The first-year teaching experience at the school is designed as an internship to aid in the transition from being a student teaching in the United States to a full-time teacher abroad. Both Kuisle and West will receive structured support as they progress through the year.
"I like the idea of working at AISD because it is a highly reputable school among the international community and has a well-developed support system for new teachers," West said. "I am thrilled about the resources this school will offer me, from technology to traveling to gaining insight from experienced teachers who can share their experience."
West's official title will be high school English intern and she will be working with a variety of levels of English classrooms. Her hope is to get to experience the 11th- and 12th-grade International Baccalaureate programs for English.
Kuisel will work in eighth-grade language arts, eighth-grade social studies and seventh-grade humanities classrooms. "At the beginning of the year, I will have just a partial load of classes and work more closely with a mentor teacher. As the year progresses, I will slowly take on more classes and responsibilities," she said.
Both graduates received one-year contracts. However, the school has mentioned the possibility of offering full-time, two-year contracts at the end of the internships if positions are available and the women would like to stay.
"There is also another international teaching fair in Bangkok, Thailand, next February that I may attend in order to see what other opportunities are out there," Kuisle said.
While both Kuisel and West are looking forward to their opportunities to teach in Bangladesh, their first priority is teaching itself.
West brought with her to Curry firsthand experience of the positive impact a teacher can make. "A very special high school English teacher helped me to develop my passion for English literature," West said. "I saw him transform students who hated poetry into poets themselves.
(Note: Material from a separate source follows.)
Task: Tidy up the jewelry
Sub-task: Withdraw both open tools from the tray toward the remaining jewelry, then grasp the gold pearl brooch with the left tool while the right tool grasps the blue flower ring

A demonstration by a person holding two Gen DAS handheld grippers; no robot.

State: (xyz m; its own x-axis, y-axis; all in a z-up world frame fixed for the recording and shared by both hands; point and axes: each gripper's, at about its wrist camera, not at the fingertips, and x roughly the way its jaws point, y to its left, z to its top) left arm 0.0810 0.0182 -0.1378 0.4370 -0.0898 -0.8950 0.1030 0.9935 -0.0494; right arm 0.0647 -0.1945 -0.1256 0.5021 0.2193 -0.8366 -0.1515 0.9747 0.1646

When I came to college, I saw that I could take my passion for English literature and use it to help other young people develop theirs, just as my high school teacher had done for me."
Kuisel said she found her niche at Curry. "I love the quirkiness and the unpredictability of middle schoolers," she said. "I love that no two days are ever the same. And I love making meaningful connections with students and perhaps even changing their lives."
Kuisel and West view their roles as teachers as much bigger than simply delivering content to their students.
"My goals in teaching have grown and changed with my experiences in the Curry School," West said. "To be a teacher is to be a role model for young people. Many of my teachers and professors have shown me light and hope in matters that have nothing to do with their subject, and I desire to do the same for my future students."
Kuisel's perspective is similar: "Even though my specialty area is social studies, my goals in teaching really do not revolve around the content; rather my goals are focused on my students. I believe that teachers have a duty to meet the needs of all students, whatever their needs – whether academic, social, or emotional. I want to create a classroom environment where my students feel respected, supported, and that they are a critical component of the community.
"At the end of the day, teaching is about the students themselves and not how many historical facts they memorized."
In a typical year, about 40 percent of Curry's teacher education graduates begin their teaching careers in Virginia with nearly 40 percent teaching out of state. Almost 10 percent teach abroad, with the rest choosing not to teach immediately following graduation.